Check each line of the data below for the word "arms", then extract the ones that have it.
▬▬▬▬▬▬▬▬▬▬
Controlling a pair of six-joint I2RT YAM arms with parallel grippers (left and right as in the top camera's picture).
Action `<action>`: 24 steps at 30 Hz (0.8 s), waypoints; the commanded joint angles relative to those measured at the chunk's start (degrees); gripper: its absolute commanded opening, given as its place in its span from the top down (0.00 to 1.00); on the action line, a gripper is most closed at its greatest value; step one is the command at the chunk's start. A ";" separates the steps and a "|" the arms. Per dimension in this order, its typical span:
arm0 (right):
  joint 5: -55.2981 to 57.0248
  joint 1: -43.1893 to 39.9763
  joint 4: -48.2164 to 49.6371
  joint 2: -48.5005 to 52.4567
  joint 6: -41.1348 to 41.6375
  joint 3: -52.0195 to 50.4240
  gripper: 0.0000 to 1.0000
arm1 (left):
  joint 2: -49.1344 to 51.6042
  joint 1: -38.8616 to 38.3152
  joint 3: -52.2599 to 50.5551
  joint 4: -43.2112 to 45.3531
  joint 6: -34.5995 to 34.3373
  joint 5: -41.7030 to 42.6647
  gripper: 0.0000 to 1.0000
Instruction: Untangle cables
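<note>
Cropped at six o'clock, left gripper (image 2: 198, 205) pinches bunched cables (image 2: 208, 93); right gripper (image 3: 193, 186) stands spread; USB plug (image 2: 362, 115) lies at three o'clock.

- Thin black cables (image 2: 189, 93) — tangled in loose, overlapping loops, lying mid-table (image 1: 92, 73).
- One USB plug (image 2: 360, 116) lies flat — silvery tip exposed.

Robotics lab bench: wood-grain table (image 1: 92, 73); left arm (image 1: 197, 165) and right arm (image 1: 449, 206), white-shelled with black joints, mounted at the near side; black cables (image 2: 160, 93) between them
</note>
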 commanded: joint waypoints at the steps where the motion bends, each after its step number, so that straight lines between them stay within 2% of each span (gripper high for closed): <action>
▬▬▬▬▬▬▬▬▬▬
> **Reply to the task**:
Controlling a pair of six-joint I2RT YAM arms with parallel grippers (left and right as in the top camera's picture).
Action `<action>`: 24 steps at 30 Hz (0.8 s), waypoints; the commanded joint angles relative to those measured at the chunk's start (degrees); gripper: its absolute commanded opening, given as its place in its span from the top down (0.00 to 1.00); on the action line, a gripper is most closed at its greatest value; step one is the command at the chunk's start. A ";" separates the steps and a "|" the arms. Per dimension in this order, its typical span:

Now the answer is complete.